Hundreds of homes have been destroyed by the fast-moving wildfires in the US state of Colorado. It has also forced at least 33,000 people to flee, as per the officials.
Local media outlets have reported that at least six patients were hospitalised with injuries and people in the towns of Louisville and Superior were told to flee. The National Weather Service (NWS) described the situation as "life-threatening."
Very little time for some residents to evacuate
The wildfires moved so fast that there was very little time for some residents to get out, Governor Jared Polis said on Thursday (December 30).
He said, "Very little time to get out. Very little time to even get the most important parts of your life. And yes, it will be a difficult process for Colorado families who are directly affected to rebuild their lives."

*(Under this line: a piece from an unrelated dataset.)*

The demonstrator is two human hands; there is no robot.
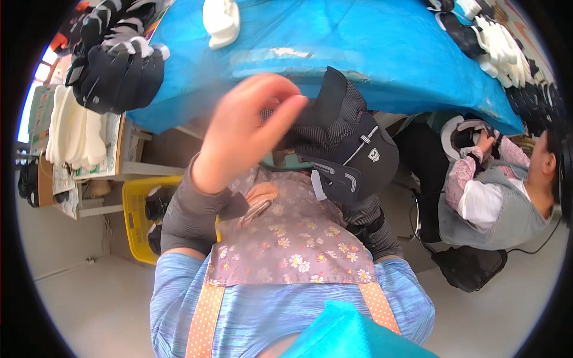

At least 1,600 acres (650 hectares) have burned in Boulder County, much of it suburban, with officials warning that deaths and injuries were likely as the blaze took hold of a hotel, shopping center and apartment complex in the town of Superior.
"We know that approximately 370 homes in the Sagamore subdivision... have been lost. There's a potential of 210 homes lost in Old Town Superior," Boulder County Sheriff Joe Pelle told a news conference on Thursday.
How was it started?
The fast-moving fires are thought to have begun when power lines were toppled by gusting winds.
Winds of over 160 kilometres per hour were reported in some places, fanning flames and preventing aircraft from taking off.
State of emergency
Colorado Governor Jared Polis declared a state of emergency Thursday over what he said were devastating fires. Unlike previous blazes in the state, he said, this one is not in the countryside.
"This area is right in and around suburban sub-developments, stores. It's like the neighbourhood that you live in. It's like the neighbourhood that any of us live in," he said.
Impact of Climate Change
Scientists say a warming climate, chiefly caused by human activities like the unchecked burning of fossil fuels, is altering weather patterns.
Prolongs droughts in some areas and provokes unseasonably large storms in other places - phenomena that are expected to get worse as worldwide average temperatures continue to climb.
Congressman Joe Neguse, who represents Colorado's 2nd District, called the wildfires "unprecedented."
"(The wildfires) have just created a level of devastation and destruction that our state has not experienced before," he told CNN.
This combination handout black and white WorldView-1 satellite image released by Maxar Technologies and created on December 30, 2021, shows homes and shopping centers on McCaslin blvd. before the fire (top) in Superior, Boulder County, Colorado, early on December 30, 2021, and engulfed in smoke (bottom) in the afternoon of December 30, 2021.